*To do*: Each record should be written out exactly as given.

Segment Start: Data under study

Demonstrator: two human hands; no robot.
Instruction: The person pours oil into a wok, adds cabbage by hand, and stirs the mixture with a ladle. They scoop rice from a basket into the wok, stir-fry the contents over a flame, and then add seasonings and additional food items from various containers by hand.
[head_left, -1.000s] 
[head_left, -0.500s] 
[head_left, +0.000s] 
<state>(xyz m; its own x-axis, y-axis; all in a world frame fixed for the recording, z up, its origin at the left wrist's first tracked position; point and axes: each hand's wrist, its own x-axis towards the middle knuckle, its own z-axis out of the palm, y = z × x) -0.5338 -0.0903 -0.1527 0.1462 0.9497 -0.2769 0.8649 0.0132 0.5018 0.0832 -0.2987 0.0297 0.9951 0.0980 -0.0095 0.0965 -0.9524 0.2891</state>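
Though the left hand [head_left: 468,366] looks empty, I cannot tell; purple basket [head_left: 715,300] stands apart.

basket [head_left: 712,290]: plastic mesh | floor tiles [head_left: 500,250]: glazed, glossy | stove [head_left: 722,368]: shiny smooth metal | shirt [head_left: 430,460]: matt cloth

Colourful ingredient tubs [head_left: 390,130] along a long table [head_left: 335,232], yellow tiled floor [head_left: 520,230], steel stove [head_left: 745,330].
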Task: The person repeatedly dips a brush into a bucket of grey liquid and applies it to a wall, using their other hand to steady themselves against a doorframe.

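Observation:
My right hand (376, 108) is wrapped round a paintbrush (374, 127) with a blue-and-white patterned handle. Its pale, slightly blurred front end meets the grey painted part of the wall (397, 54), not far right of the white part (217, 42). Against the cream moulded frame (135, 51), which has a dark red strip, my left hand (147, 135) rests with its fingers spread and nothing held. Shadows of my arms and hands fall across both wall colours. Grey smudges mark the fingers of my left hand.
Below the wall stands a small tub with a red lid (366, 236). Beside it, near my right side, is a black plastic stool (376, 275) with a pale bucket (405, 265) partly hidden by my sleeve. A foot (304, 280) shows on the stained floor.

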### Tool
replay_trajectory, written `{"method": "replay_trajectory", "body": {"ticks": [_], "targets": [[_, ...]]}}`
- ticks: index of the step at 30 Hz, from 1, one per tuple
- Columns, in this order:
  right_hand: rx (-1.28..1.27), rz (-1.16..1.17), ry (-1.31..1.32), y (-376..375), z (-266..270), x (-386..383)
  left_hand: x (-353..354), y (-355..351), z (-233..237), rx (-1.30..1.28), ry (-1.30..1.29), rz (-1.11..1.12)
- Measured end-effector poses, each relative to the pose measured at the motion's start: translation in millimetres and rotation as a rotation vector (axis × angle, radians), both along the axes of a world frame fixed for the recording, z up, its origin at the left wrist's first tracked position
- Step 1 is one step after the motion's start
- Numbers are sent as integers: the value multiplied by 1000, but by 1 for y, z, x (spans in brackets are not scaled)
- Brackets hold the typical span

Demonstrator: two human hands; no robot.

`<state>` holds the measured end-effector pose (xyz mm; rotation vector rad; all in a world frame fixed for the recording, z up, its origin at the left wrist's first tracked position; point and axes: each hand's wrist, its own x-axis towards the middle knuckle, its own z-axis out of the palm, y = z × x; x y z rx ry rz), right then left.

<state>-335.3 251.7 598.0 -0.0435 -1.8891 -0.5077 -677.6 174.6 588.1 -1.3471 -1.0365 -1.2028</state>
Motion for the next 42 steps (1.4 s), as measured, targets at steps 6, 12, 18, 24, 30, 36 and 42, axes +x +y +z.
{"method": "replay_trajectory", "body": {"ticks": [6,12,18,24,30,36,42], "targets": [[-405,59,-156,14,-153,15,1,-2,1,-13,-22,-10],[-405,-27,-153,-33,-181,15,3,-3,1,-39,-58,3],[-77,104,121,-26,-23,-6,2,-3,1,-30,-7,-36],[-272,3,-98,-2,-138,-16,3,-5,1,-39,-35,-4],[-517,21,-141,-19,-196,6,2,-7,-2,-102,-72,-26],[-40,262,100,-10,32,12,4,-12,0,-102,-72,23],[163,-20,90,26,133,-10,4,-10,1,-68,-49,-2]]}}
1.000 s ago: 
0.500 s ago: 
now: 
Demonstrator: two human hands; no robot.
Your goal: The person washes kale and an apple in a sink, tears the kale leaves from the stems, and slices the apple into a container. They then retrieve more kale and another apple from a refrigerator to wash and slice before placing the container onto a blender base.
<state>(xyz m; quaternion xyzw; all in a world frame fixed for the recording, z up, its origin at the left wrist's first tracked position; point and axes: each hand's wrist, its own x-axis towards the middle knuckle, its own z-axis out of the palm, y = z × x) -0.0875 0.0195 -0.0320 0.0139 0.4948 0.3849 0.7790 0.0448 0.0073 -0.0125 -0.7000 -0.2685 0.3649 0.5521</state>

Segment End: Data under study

*Answer to the exercise*:
Demonstrator: two human hands; no robot.
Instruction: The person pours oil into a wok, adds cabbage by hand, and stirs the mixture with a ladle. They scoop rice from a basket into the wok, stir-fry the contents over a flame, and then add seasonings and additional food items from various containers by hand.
[head_left, -1.000s] 
[head_left, -0.500s] 
[head_left, +0.000s] 
<state>(xyz m; its own x-axis, y-axis; all in a world frame fixed for the recording, z up, its origin at the left wrist's first tracked position; point and axes: each hand's wrist, its own x-axis towards the middle knuckle, its own z-axis out of the palm, y = z × x) -0.5338 -0.0903 -0.1527 0.1462 0.9497 -0.2769 0.8649 0.0132 0.5018 0.0832 -0.2987 0.0297 0.9951 0.0980 -0.0095 0.0965 -0.9524 0.2891</state>
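Though the left hand [head_left: 468,366] looks empty, I cannot tell; purple basket [head_left: 715,300] stands apart.

basket [head_left: 712,290]: plastic mesh | floor tiles [head_left: 500,250]: glazed, glossy | stove [head_left: 722,368]: shiny smooth metal | shirt [head_left: 430,460]: matt cloth

Colourful ingredient tubs [head_left: 390,130] along a long table [head_left: 335,232], yellow tiled floor [head_left: 520,230], steel stove [head_left: 745,330].
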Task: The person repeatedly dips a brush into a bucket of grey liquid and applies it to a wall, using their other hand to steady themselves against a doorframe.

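Observation:
My right hand (376, 108) is wrapped round a paintbrush (374, 127) with a blue-and-white patterned handle. Its pale, slightly blurred front end meets the grey painted part of the wall (397, 54), not far right of the white part (217, 42). Against the cream moulded frame (135, 51), which has a dark red strip, my left hand (147, 135) rests with its fingers spread and nothing held. Shadows of my arms and hands fall across both wall colours. Grey smudges mark the fingers of my left hand.
Below the wall stands a small tub with a red lid (366, 236). Beside it, near my right side, is a black plastic stool (376, 275) with a pale bucket (405, 265) partly hidden by my sleeve. A foot (304, 280) shows on the stained floor.
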
### Tool
replay_trajectory, written `{"method": "replay_trajectory", "body": {"ticks": [_], "targets": [[_, ...]]}}`
- ticks: index of the step at 30 Hz, from 1, one per tuple
- Columns, in this order:
  right_hand: rx (-1.28..1.27), rz (-1.16..1.17), ry (-1.31..1.32), y (-376..375), z (-266..270), x (-386..383)
  left_hand: x (-353..354), y (-355..351), z (-233..237), rx (-1.30..1.28), ry (-1.30..1.29), rz (-1.11..1.12)
- Measured end-effector poses, each relative to the pose measured at the motion's start: translation in millimetres and rotation as a rotation vector (axis × angle, radians), both along the axes of a world frame fixed for the recording, z up, its origin at the left wrist's first tracked position
- Step 1 is one step after the motion's start
- Numbers are sent as integers: the value multiplied by 1000, but by 1 for y, z, x (spans in brackets are not scaled)
- Brackets hold the typical span

Demonstrator: two human hands; no robot.

`<state>` holds the measured end-effector pose (xyz mm; rotation vector rad; all in a world frame fixed for the recording, z up, its origin at the left wrist's first tracked position; point and axes: each hand's wrist, its own x-axis towards the middle knuckle, its own z-axis out of the palm, y = z × x; x y z rx ry rz), right then left.

<state>-335.3 251.7 598.0 -0.0435 -1.8891 -0.5077 -677.6 174.6 588.1 -1.3471 -1.0365 -1.2028</state>
Motion for the next 42 steps (1.4 s), as measured, targets at steps 6, 12, 18, 24, 30, 36 and 42, axes +x +y +z.
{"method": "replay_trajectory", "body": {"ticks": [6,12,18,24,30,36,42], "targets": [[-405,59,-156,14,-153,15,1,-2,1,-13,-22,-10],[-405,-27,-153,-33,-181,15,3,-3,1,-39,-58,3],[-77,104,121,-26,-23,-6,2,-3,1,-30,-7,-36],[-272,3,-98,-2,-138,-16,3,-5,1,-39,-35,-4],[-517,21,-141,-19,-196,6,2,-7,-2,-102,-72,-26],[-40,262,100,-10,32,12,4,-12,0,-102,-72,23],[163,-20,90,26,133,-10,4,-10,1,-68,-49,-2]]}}
1.000 s ago: 
0.500 s ago: 
now: 
Demonstrator: two human hands; no robot.
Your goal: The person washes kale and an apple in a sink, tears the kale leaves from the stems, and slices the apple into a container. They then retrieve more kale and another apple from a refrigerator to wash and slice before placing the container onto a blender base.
<state>(xyz m; quaternion xyzw; all in a world frame fixed for the recording, z up, its origin at the left wrist's first tracked position; point and axes: each hand's wrist, its own x-axis towards the middle knuckle, its own z-axis out of the palm, y = z × x) -0.0875 0.0195 -0.0320 0.0139 0.4948 0.3849 0.7790 0.0448 0.0073 -0.0125 -0.7000 -0.2685 0.3649 0.5521</state>

Nothing else is required to finish the exercise.